● **ASSIGNED TASK**: Within the material that follows, how many lines include the string "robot"? Answer with the number and nothing more.

● **DATA FOR THIS TASK**:
......

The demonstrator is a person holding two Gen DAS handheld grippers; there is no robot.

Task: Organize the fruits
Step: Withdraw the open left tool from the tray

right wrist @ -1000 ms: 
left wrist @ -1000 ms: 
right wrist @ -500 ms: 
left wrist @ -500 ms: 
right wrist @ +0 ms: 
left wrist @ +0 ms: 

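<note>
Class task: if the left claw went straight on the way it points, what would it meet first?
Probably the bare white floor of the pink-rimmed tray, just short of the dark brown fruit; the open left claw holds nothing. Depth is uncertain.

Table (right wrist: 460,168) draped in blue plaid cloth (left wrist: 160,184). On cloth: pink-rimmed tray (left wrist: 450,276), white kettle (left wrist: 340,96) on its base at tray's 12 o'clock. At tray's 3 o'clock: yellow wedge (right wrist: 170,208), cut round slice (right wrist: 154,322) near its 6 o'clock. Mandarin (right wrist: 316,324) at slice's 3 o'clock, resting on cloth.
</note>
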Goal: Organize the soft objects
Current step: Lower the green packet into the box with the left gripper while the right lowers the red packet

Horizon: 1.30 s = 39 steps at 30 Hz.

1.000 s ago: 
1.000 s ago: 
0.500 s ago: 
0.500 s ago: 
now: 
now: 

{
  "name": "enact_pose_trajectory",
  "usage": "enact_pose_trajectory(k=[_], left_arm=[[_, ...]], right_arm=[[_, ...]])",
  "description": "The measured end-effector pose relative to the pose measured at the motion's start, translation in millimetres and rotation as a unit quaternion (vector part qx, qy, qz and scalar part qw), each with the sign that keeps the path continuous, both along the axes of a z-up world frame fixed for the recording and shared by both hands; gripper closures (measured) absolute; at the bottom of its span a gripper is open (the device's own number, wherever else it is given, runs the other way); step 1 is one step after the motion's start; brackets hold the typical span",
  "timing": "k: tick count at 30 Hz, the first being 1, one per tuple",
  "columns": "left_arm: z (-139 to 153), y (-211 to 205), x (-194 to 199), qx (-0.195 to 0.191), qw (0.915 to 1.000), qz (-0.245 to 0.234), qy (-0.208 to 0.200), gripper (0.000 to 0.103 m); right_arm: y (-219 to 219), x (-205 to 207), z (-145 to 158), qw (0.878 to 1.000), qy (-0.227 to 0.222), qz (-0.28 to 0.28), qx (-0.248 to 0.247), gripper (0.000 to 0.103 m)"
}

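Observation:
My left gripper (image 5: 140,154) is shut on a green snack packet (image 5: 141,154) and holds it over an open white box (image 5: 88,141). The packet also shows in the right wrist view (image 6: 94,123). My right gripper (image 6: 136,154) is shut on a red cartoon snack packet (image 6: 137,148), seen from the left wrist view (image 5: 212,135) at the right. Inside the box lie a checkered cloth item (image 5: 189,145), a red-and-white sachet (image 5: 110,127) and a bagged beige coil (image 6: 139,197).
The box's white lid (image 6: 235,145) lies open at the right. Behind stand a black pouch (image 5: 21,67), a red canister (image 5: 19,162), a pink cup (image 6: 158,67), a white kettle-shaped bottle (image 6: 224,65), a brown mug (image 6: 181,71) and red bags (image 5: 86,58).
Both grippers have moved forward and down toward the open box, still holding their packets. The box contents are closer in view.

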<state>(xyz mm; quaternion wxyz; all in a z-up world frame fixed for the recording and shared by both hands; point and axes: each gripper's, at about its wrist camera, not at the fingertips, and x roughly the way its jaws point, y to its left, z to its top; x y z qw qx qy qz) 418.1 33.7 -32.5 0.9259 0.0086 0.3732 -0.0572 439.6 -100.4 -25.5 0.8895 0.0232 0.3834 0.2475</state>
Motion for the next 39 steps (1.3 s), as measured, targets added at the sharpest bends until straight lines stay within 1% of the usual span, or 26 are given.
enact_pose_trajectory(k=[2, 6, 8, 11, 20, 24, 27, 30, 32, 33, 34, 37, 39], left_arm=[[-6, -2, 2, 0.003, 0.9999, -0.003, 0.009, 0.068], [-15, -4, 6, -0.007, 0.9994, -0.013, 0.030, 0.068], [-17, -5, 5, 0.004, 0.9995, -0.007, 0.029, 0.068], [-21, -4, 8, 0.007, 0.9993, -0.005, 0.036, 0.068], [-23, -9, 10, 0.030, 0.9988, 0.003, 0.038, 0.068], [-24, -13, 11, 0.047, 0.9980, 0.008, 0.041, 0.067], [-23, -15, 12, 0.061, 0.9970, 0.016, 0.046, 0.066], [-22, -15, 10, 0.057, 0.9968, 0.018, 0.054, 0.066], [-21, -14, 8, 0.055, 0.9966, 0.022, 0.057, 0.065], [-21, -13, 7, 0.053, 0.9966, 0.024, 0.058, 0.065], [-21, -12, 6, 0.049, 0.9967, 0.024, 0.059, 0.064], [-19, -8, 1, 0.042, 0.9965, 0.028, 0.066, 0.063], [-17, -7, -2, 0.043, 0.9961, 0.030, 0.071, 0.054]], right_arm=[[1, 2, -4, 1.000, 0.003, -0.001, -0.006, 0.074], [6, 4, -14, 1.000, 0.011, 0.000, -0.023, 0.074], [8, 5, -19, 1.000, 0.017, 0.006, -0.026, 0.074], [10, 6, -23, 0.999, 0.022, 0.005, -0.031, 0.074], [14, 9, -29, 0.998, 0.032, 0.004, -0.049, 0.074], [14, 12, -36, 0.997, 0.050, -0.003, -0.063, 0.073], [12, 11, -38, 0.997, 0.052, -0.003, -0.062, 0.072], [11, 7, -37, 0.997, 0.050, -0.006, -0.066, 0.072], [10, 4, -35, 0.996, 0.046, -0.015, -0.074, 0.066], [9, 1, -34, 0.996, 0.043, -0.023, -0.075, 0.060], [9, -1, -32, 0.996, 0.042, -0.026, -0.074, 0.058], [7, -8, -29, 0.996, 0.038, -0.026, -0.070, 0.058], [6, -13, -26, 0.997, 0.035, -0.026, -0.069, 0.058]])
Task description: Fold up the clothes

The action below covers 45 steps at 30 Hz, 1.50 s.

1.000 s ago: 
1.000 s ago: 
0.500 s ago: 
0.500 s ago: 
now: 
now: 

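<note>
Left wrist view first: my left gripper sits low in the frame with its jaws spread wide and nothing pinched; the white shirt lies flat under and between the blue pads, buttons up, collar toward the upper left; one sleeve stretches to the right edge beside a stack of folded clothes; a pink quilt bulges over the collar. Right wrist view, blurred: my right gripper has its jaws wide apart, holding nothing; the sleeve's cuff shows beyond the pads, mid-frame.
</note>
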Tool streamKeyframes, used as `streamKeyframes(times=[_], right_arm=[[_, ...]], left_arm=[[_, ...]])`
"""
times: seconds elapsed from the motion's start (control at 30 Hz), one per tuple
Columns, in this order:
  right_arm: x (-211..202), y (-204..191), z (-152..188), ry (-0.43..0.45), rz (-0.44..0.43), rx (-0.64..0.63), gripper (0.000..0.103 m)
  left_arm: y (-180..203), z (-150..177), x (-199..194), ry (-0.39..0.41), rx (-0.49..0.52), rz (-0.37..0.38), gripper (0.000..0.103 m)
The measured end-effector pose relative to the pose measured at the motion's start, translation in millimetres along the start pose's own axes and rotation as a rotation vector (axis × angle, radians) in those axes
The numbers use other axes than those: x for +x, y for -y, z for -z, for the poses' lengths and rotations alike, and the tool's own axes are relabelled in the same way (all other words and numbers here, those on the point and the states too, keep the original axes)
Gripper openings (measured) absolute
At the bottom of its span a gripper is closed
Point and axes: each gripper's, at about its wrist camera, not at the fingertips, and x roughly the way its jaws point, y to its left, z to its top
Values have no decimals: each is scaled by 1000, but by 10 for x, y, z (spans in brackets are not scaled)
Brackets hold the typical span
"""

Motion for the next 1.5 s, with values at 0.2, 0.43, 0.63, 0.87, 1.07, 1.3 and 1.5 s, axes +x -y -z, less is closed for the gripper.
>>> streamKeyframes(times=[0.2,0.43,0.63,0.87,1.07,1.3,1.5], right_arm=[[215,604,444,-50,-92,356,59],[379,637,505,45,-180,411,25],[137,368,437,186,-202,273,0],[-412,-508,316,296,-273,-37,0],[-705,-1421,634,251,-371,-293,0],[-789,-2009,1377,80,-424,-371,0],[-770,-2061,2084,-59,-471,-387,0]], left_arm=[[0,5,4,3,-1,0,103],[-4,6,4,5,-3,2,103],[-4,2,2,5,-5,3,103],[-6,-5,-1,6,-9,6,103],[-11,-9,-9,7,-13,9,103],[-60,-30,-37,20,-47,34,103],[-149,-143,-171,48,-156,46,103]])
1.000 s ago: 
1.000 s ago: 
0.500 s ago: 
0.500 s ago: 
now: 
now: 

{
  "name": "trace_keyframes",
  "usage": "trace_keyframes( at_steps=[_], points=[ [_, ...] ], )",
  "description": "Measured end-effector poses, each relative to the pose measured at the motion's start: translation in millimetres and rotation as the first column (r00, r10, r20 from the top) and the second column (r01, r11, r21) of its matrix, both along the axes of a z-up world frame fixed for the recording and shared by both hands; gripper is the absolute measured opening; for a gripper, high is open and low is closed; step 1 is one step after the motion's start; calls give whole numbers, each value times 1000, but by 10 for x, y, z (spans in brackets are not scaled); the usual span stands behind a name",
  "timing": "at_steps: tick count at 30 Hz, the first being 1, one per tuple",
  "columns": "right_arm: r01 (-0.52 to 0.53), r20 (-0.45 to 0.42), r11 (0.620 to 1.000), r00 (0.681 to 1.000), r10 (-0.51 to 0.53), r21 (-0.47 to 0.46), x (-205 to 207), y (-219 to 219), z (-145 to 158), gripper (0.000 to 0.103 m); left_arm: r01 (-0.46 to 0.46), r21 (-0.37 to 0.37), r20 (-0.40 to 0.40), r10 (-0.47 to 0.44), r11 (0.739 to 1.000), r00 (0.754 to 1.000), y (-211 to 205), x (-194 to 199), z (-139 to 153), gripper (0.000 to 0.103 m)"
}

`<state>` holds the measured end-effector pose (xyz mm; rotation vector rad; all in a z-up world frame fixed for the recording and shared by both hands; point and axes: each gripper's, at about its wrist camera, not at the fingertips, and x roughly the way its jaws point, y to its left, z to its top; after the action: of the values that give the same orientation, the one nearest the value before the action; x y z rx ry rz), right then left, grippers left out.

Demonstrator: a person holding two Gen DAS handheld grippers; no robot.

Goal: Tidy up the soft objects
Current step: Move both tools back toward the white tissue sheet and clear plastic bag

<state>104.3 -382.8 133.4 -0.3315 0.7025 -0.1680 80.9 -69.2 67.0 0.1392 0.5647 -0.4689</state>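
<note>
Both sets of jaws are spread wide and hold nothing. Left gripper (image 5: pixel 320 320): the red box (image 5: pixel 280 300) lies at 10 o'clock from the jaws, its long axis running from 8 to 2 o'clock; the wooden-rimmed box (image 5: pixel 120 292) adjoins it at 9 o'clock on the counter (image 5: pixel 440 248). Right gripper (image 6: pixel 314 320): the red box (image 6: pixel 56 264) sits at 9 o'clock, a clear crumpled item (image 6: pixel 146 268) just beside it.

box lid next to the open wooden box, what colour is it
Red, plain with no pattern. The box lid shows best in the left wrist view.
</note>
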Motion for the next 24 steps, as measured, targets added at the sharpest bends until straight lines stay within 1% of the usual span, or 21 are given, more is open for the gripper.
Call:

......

● **SOLUTION**: 2